Ingrid Fischmann was dead the instant after her brain had put together the elements to form a single word.

Bomb.

10.15 a.m.: Police Presidium, Hamburg

‘I hope this pays off,’ said van Heiden. ‘A great deal of our work depends on the cooperation of the media. When they get wind of this they will not be happy.’

‘It’s a risk we’ve got to take,’ said Fabel. He sat at the conference table with Maria, Werner, Anna, Henk and the two forensic specialists, Holger Brauner and Frank Grueber. There was another man at the table: a short, fat man with glasses and a black leather jacket.

‘They’ll get over it,’ said Jens Tiedemann. ‘But, for the sake of my paper, I would rather everyone thought I was duped into the story, rather than being a co-conspirator, as it were.’

Fabel nodded. ‘I owe you, Jens. Big time. This killer knows how to communicate with me, but it’s
a one-way street. The only way I can get him to believe that I have dropped the case is for it to be announced publicly.’

‘You’re welcome, Jan.’ Tiedemann stood up to leave. ‘I just hope he buys it.’

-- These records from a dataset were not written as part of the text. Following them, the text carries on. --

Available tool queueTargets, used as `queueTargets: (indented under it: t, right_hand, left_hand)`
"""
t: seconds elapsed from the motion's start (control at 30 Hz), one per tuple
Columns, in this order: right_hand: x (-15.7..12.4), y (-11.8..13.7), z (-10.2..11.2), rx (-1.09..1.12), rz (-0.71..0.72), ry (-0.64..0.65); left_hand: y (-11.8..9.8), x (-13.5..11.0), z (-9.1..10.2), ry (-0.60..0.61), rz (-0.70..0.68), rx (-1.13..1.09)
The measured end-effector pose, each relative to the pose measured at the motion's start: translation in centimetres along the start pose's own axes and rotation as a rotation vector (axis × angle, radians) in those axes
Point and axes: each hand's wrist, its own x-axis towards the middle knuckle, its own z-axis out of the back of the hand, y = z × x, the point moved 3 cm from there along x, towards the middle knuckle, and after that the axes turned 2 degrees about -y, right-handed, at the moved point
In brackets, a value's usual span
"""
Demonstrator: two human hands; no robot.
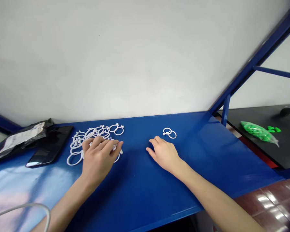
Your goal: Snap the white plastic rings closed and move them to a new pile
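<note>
The left hand [99, 158] lies palm down on the blue desk [140, 190], fingers loosely spread over the near edge of a pile of white rings [96, 132]. It hides the rings beneath it. The fingertips are blurred, so I cannot tell whether they pinch a ring or only rest on the heap. The pile spreads from the hand towards eleven o'clock, its rings so overlapped that single ones are hard to pick out.

The right hand [164, 154] rests palm down near the middle of the desk, fingers slack and slightly curled, holding nothing that shows. Its fingertips stop just short of a pair of white rings [169, 132] lying at one o'clock from it, apart from the pile. The two touch or overlap.

At nine o'clock from the pile lies a dark phone [50, 146], screen glossy, and beyond it a black bag [21, 138] with a label too small to read, cut off by the left edge. A white cable [26, 206] loops in at seven o'clock, both ends out of view. At three o'clock, on a separate dark surface, sits a clear bag of green pieces [256, 130]. What they are cannot be made out.
</note>
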Motion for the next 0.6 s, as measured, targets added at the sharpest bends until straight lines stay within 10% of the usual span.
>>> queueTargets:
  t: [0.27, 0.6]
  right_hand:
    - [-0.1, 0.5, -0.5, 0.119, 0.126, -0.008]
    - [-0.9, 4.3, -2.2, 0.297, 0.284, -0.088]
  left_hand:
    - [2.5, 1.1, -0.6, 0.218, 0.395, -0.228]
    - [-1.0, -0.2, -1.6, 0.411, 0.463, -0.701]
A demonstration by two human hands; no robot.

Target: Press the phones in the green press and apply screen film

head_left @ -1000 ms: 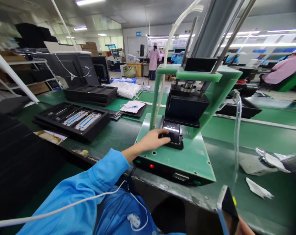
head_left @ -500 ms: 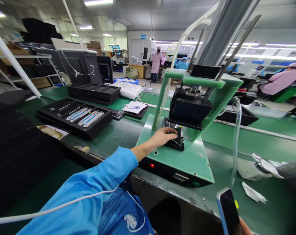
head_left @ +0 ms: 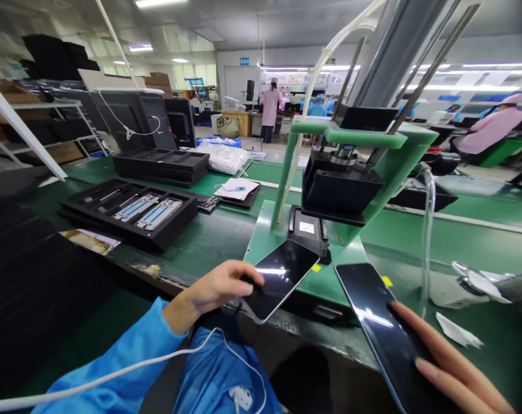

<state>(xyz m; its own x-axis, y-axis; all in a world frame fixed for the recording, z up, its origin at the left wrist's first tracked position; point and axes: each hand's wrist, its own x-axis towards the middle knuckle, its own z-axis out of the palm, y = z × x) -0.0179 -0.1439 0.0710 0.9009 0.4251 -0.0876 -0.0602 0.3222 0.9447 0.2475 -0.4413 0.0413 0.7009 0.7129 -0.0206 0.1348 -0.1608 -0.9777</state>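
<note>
While the left hand (head_left: 213, 290) grips a glossy black smartphone (head_left: 282, 279) by its lower edge, tilted just above the green press base (head_left: 265, 253), the right hand (head_left: 463, 379) holds a second smartphone (head_left: 377, 328), its fingers (head_left: 433, 339) wrapped along the side, out over the worktop (head_left: 480, 241). Since the earlier frame, the glossy phone has come out of the black nest (head_left: 308, 230), which now shows a white label (head_left: 306, 227), and the second phone has risen higher into view.
</note>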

‘So do I,’ said Fabel. ‘But at least we’ve got my daughter Gabi out of the city and under protection. I’ve got a twenty-four-hour watch on Susanne as well. As for me, I will have to spend most of my time in here, out of sight but running the show through my core team. Officially, Herr van Heiden has taken over the case.’ He stood up and shook Tiedemann’s hand. ‘You put on a convincing show. It’s bought us some time. Like I said, I owe you.’

‘Yes – I rather think you do.’ Tiedemann’s fleshy face was split by a broad smile. ‘And you can be certain that I’ll call it in one day.’

‘I’m sure you will.’

After the reporter left, the smile faded from Fabel’s lips. ‘We’ve got to move fast on this. The Hamburg Hairdresser seems to have an ability to second-guess everything we do. And he seems to have enormous resources, both intellectual and material, to call on. For all I know, he was expecting exactly the kind of announcement that was “forced” out of us by Jens at the press conference. In which case we’re screwed. But if he has gone for it, then he may feel less under pressure because he believes that I’m no longer leading the inquiry. What I don’t understand is why it is so important for him that I am out of the picture.’

‘You are our best murder detective. And with a particularly high conviction rate,’ said van Heiden.

* * *

After the meeting Fabel asked to speak to van Heiden in private.

‘Certainly, Fabel. What is it?’

‘It’s this …’ Fabel handed him a sealed envelope. ‘My resignation. I wanted you to have it now so that you are aware of my intentions. Obviously, I am not going to leave until this case is over. But as soon as it is I am quitting the Polizei Hamburg.’

‘You can’t mean this, Fabel.’ Van Heiden looked shocked. A reaction that Fabel hadn’t expected from van Heiden, a man he had always assumed had been indifferent to him; particularly because of Fabel’s apparent disregard for van Heiden’s authority. ‘I meant what I said earlier – we can’t afford to lose you, Fabel …’

‘I appreciate the sentiments, Herr Criminal Director. But I’m afraid my mind is set on it. I had already decided, but when I saw those photographs of Gabi on my cellphone … Anyway, I’m sure you will find a replacement. Maria Klee and Werner Meyer are both excellent officers.’